Last Updated on October 5, 2023 by Fiza Khurram
Fizza Irfan and Muhammad Usman of the University of the Punjab’s Hailey College of Commerce conducted a thorough investigation on the complex link between risk disclosure, voluntary disclosure, corporate governance, and the value of banks in Pakistan.
The research, which spans the years 2011 to 2020, draws a sample from the complete population of banks listed on the Pakistan Stock Exchange. The study analyses how voluntary and risk disclosures affect bank value, with an emphasis on the moderating role of corporate governance. STATA 15.0 software will be used to analyse data gathered from annual reports of 20 publicly listed commercial banks.
Voluntary disclosure, risk disclosure, corporate governance, and bank value are among the characteristics under consideration, as evaluated by two proxies: market-based Tobin’s Q and financial stability-based Z score. It is worth noting that the study is limited to commercial banks listed solely on the Pakistan Stock Exchange, omitting those listed on the State Bank of Pakistan owing to data restrictions.

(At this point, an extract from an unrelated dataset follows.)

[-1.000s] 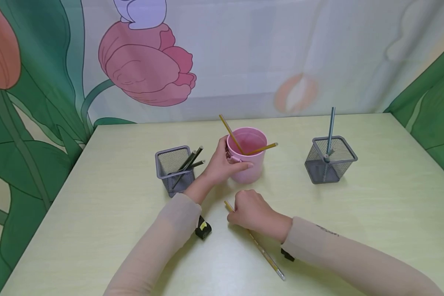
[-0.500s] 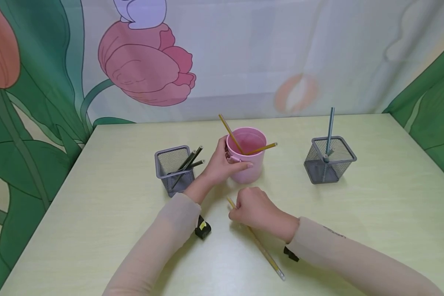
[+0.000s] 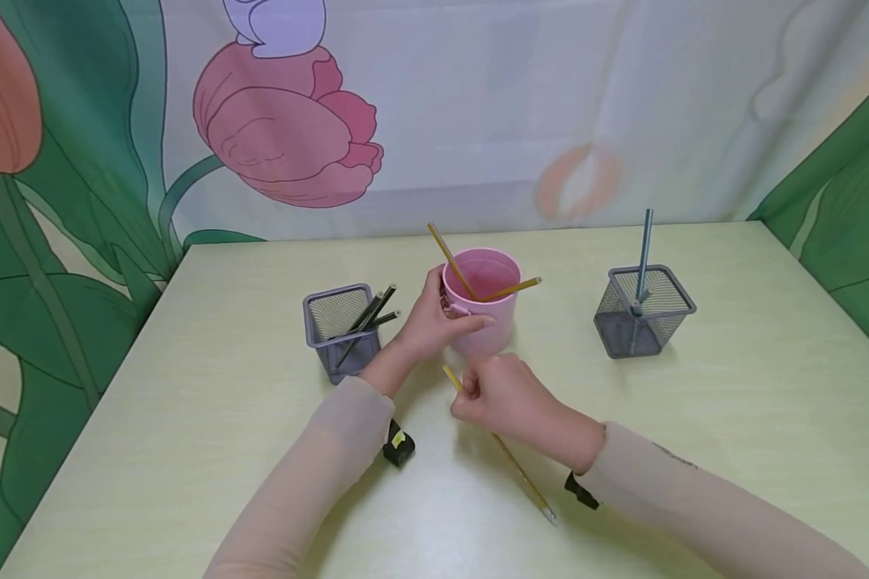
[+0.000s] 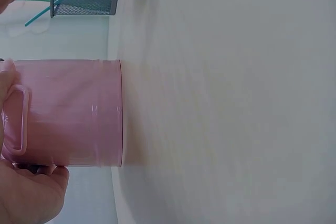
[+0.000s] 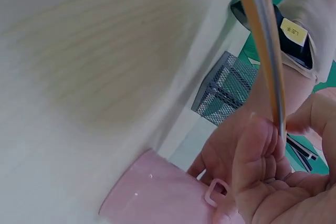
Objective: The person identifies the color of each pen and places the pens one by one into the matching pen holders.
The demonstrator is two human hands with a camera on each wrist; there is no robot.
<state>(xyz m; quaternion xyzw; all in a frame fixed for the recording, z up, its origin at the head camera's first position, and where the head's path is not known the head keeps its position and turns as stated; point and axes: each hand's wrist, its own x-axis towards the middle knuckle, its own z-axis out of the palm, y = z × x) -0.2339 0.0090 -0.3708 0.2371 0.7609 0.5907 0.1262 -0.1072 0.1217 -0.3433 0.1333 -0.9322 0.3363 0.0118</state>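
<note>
My left hand grips a pink cup from its left side, the thumb across the front. The cup stands upright on the table; in the left wrist view the cup shows its small handle and its base on the surface. Two yellow pencils lean out of it in different directions. In front of the cup, my right hand pinches another yellow pencil, its tip slanting up toward the cup and its other end toward me. Up close, the right wrist view shows thumb and fingers on this pencil.
A grey mesh holder with several dark pencils stands just left of my left forearm. Off to the right is a second mesh holder with a blue pencil upright in it. A printed curtain hangs behind the table.
My right hand has moved up and slightly right, closer to the cup, and the pencil it pinches has risen with it. The left hand and the cup have stayed in place.
</note>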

The predicted findings of this research are important for the financial industry because they provide a more sophisticated view of the relationship between disclosure practises, corporate governance, and the total value of banks. The study adds unique views to the wider dialogue on financial disclosure and governance by concentrating on the characteristics of the Pakistani situation.
Finally, this study is prepared to give practical insights for banking stakeholders, regulators, and scholars, providing light on the mechanisms that define the value of banks in Pakistan’s distinctive financial market context.